This Wikipedia item is on the front page right now:
[https://news.ycombinator.com/item?id=12372315](https://news.ycombinator.com/item?id=12372315)
i.e. the "traitorous eight"
([https://en.wikipedia.org/wiki/Traitorous_eight](https://en.wikipedia.org/wiki/Traitorous_eight)
); we wouldn't even be here discussing all this if Shockley had been able to
keep his dissatisfied employees from working in the brand new field of
semiconductors when they could no longer stand working for him, ditto when
they left Fairchild Semiconductor to e.g. start Intel, which besides the
microprocessors was the first company to commercially sell DRAMs.

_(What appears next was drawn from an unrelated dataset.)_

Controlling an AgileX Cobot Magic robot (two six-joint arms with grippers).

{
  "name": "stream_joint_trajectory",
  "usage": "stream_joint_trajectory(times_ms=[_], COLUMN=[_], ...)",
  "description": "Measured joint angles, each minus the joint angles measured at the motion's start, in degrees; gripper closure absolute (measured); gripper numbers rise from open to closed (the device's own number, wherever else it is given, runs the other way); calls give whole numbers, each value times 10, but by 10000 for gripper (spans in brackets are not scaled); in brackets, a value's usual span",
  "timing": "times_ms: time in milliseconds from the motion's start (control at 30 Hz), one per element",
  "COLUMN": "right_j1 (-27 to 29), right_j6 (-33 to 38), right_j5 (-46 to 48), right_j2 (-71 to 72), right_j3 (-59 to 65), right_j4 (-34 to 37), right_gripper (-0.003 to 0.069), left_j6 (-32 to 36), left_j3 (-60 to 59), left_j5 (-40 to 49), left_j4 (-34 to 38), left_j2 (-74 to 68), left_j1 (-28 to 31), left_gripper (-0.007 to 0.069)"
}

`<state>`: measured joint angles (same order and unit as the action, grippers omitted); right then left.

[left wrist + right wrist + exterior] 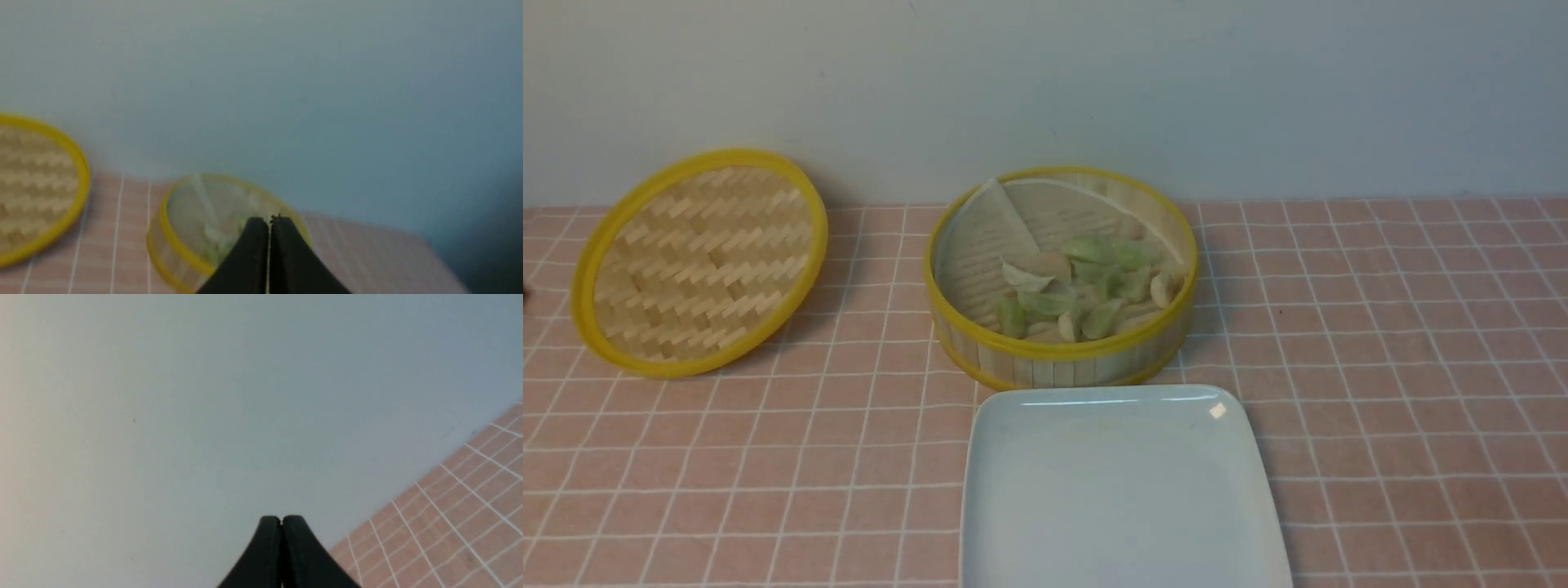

On the other hand, Texas Instruments managed to be a leader in all of the
early stages of all this while based in Texas, even created the standard TTL
logic family used by just about everyone to make computers until
microprocessors became capable enough. And in several stages Motorola was
competitive without as far as I know having a significant Silicon Valley base.

------
Decade
This article leaves out the people, and that makes it a weak rote-Libertarian
rant. Very disappointing.

The politicians wouldn’t have power without local support. In San Francisco,
the power is centered in individual neighborhoods. Especially when you take
into account campaign contributions, community organizations, and voter
turnout.

The article mentions Campos, Mar, and Peskin, all representatives of majority
old, rich, white neighborhoods. When David Chiu left to go to the California
Assembly and Ed Lee appointed the business-tolerant Julie Christensen in his
place, Peskin managed to out-spend and out-organize her and returned to the
Board of Supervisors.

On the other hand, Supervisor Tang represents a district with a lot of Asian
families who are discovering that without new housing nearby, their grown
children have to stay at home indefinitely or move far away. I’m not sure what
motivates Scott Wiener; I don’t interact with his district much. So, there is
diversity among the politicians, but the majority are propped up by narrow-
minded local interests.

------
jameslk
Is it so strange that perhaps maybe the volatile tech industry that has had a
spectacular crash before may have another one in the near future? And if so,
wouldn't it be better that the tech industry not completely fuel the Bay Area
economy and create a potential oversupply of housing at the same time? Would
it not make more sense to tax this anomalous sector to keep things more
balanced (i.e. disincentivize further growth) before the area ends up in a
potentially similar situation as Detroit?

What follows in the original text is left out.